Where the listing below reaches the line containing "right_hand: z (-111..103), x", start writing out lines exactly, and stop once the line containing "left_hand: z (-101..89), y" has been written.

- EXTRACTED ENTRIES -

::::::

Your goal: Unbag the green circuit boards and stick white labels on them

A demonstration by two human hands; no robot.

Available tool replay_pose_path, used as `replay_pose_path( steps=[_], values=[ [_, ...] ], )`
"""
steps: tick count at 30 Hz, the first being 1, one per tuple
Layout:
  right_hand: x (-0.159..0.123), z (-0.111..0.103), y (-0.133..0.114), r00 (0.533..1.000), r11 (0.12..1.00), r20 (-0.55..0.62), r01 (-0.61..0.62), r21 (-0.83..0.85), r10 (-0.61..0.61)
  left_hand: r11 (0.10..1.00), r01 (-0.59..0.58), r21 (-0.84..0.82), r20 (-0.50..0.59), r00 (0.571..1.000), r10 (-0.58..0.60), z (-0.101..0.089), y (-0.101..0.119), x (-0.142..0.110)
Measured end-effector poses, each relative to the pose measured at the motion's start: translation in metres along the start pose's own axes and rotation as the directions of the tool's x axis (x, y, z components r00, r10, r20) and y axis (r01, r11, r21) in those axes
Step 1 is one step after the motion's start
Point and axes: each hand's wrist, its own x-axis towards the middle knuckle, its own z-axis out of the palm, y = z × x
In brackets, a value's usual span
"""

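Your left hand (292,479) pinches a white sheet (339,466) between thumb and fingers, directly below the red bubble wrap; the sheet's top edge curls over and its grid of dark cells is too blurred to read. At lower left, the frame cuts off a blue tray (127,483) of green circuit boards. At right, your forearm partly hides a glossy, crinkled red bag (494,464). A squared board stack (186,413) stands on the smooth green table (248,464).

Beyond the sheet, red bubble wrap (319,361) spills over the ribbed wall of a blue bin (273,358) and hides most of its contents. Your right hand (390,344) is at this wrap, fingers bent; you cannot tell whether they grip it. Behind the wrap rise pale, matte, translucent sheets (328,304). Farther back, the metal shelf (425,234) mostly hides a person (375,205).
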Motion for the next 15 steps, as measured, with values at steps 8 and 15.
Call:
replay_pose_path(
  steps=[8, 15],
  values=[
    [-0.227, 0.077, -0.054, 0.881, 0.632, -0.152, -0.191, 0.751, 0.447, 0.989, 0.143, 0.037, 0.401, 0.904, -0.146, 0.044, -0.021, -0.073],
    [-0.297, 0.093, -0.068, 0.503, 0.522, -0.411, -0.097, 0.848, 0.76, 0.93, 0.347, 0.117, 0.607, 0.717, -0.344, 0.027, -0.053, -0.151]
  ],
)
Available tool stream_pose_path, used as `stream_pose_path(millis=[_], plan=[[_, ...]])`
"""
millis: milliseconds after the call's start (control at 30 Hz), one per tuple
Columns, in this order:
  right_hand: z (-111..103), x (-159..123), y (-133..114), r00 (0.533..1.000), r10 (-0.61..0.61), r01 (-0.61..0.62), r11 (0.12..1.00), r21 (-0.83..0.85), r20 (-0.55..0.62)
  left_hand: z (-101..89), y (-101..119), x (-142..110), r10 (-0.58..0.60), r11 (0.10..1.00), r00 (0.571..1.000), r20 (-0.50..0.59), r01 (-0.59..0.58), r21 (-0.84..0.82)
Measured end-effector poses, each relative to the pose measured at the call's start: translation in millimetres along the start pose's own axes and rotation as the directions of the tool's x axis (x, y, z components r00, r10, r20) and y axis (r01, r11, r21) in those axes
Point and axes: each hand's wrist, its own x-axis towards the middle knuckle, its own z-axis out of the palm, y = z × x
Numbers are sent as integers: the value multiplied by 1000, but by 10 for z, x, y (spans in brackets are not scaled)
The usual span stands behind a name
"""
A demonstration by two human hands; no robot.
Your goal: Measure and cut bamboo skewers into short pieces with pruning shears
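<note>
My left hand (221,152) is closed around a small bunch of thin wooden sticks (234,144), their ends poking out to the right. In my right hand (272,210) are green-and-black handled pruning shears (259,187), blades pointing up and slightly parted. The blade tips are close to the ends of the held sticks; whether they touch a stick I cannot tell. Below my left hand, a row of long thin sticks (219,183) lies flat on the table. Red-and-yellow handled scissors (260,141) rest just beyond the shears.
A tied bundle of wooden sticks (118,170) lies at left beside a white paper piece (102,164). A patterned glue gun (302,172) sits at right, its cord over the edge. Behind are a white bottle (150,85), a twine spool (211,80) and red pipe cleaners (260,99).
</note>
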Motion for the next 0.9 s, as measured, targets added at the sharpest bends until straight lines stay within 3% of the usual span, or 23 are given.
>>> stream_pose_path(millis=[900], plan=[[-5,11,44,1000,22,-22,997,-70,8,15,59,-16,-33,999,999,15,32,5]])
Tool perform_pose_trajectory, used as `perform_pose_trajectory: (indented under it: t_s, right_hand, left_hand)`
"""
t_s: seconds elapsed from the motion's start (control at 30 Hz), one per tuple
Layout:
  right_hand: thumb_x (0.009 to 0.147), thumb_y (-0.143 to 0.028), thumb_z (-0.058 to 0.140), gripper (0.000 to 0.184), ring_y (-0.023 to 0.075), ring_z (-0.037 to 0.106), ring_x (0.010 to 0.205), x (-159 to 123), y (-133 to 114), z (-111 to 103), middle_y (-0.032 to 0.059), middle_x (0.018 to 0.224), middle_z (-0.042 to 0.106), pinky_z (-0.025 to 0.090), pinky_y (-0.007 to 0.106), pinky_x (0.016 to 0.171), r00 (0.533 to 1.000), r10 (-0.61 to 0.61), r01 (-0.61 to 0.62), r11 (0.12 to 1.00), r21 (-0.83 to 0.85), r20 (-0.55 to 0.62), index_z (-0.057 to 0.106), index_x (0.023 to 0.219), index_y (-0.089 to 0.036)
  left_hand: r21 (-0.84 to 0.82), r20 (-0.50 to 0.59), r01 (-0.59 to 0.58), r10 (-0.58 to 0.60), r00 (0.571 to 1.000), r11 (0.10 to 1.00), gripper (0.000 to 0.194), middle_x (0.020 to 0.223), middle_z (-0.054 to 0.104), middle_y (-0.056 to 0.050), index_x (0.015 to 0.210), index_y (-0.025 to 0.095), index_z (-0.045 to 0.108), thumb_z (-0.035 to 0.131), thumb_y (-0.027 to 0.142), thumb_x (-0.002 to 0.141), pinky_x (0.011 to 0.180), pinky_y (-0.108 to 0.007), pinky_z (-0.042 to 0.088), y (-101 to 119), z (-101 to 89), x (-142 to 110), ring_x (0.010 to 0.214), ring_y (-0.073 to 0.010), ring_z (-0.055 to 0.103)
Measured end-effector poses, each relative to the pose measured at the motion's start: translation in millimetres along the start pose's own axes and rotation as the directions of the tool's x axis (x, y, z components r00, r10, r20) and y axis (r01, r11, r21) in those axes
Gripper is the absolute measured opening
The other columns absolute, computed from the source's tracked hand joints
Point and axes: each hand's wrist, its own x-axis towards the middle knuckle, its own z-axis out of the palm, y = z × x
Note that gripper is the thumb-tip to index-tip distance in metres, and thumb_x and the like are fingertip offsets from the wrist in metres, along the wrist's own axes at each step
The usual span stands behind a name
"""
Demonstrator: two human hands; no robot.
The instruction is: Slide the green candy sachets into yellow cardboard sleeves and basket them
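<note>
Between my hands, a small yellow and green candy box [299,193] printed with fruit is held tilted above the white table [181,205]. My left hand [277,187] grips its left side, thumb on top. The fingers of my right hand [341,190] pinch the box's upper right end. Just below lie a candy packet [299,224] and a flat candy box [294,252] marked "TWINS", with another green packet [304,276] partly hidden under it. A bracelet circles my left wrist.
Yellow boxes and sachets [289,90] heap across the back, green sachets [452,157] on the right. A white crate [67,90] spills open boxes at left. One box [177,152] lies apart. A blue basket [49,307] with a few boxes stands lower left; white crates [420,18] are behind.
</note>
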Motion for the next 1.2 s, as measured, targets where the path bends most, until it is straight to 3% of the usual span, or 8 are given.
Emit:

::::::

- RESPONSE FOR THIS EXERCISE -
  right_hand: z (-111..103), x (-159..123), y (-133..114), r00 (0.533..1.000), r10 (-0.61..0.61), r01 (-0.61..0.62), r11 (0.12..1.00), r21 (-0.83..0.85), r20 (-0.55..0.62)
  left_hand: z (-101..89), y (-101..119), x (-142..110), r10 (-0.58..0.60), r11 (0.10..1.00), r00 (0.571..1.000), r20 (-0.50..0.59), r01 (-0.59..0.58), r21 (-0.84..0.82)

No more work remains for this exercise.